Frequently Asked Questions
What is an incident timeline?
An incident timeline is a chronological record of events during an incident: when problems started, what symptoms appeared, what actions were taken, and when resolution occurred. It's essential for understanding what happened and preventing recurrence.

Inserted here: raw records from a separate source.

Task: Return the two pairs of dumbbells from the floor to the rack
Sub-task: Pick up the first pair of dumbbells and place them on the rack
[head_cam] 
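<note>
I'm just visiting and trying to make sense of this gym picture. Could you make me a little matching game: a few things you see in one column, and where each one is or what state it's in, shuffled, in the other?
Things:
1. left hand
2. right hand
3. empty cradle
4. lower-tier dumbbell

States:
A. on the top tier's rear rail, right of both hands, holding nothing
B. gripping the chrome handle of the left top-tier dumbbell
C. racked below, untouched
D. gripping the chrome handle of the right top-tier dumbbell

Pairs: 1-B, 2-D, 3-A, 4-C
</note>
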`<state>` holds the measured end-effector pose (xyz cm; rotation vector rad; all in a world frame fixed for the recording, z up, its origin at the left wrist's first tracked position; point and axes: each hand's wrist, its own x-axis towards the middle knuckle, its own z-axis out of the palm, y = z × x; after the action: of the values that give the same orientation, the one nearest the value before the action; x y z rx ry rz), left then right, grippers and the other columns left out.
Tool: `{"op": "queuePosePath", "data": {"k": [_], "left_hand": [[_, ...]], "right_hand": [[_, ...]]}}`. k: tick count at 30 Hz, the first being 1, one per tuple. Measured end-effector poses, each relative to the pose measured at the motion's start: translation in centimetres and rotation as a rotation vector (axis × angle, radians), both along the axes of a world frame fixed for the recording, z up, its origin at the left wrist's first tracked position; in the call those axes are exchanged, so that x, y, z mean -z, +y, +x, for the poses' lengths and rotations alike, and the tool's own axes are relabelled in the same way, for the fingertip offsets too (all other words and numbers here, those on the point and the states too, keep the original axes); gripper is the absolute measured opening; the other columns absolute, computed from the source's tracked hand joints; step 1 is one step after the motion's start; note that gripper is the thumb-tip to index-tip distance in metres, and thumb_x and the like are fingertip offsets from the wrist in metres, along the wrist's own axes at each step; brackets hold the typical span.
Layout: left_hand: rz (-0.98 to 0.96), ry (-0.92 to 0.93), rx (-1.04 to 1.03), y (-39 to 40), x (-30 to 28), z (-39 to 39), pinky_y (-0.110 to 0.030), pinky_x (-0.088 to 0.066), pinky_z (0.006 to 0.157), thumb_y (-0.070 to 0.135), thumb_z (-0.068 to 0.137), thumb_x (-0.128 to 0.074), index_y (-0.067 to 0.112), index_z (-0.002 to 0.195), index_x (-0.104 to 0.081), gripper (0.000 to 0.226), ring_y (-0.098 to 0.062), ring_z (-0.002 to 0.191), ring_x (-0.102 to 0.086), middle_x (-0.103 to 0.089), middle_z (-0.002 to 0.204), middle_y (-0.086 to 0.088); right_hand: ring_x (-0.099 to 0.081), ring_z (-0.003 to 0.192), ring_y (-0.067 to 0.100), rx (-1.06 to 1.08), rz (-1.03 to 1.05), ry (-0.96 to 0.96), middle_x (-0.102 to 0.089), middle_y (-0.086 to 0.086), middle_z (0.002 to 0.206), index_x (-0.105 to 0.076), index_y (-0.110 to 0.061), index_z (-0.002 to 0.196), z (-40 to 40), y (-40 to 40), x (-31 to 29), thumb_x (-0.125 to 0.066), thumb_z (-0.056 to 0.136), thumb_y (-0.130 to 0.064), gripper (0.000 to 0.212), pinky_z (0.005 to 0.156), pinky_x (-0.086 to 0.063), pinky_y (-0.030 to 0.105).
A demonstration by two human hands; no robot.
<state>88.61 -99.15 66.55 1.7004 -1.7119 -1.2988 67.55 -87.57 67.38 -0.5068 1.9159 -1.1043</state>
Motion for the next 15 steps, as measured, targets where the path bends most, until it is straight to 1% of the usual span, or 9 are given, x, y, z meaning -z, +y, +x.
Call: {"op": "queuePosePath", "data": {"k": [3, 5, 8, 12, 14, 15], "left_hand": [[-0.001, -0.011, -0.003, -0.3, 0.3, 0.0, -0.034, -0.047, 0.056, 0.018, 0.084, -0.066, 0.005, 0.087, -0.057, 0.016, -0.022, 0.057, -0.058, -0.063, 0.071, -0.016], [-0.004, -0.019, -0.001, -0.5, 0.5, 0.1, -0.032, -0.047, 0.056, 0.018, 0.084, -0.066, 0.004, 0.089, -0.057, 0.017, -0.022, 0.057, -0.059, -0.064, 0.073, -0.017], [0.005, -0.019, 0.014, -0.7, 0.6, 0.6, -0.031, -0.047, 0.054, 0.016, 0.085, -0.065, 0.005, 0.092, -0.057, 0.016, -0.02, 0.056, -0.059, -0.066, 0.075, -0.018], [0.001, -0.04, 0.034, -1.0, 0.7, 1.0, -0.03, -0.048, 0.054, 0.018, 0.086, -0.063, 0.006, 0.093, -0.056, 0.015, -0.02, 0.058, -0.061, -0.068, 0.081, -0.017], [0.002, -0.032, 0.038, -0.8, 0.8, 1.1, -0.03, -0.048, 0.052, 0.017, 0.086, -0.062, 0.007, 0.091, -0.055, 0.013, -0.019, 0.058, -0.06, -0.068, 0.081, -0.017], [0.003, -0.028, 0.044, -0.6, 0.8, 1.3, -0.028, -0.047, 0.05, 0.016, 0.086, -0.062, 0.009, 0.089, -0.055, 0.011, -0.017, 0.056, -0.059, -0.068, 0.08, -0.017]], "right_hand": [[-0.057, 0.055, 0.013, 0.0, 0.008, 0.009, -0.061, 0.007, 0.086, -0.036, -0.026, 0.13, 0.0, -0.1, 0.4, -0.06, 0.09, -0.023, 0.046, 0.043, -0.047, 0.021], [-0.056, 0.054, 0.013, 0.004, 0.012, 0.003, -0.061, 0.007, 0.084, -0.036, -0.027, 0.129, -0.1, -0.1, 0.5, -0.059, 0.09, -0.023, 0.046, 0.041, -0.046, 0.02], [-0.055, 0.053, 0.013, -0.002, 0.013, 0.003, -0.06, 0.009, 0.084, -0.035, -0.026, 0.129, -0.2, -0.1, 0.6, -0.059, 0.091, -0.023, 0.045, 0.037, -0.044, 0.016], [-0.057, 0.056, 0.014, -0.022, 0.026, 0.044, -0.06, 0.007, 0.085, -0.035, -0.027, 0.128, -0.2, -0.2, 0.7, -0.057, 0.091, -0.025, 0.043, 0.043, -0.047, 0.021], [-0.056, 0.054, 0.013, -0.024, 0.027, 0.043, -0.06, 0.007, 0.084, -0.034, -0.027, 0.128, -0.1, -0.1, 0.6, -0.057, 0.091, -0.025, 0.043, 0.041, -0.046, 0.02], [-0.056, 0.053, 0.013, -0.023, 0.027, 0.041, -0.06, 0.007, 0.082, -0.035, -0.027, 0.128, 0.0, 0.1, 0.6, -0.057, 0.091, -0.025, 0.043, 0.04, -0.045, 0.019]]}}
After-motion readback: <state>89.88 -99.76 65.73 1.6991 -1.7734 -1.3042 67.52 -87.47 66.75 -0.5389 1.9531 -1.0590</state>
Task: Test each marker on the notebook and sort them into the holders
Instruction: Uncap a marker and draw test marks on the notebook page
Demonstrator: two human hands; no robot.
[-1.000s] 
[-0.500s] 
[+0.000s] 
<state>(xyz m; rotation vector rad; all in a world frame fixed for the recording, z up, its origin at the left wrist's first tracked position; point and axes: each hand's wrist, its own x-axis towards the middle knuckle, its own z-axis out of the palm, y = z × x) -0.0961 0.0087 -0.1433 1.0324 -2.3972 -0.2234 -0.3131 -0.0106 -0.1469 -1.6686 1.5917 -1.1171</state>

How detailed should an incident timeline be?
Include events that affected the incident: alerts firing, metric changes, deployments, configuration changes, and response actions. Skip routine events that didn't contribute. The goal is understanding cause and effect.
When should you build an incident timeline?
Start during the incident (rough notes), then refine during postmortem. Don't wait—details fade quickly. Automated monitoring data provides objective timestamps that human memory can't match.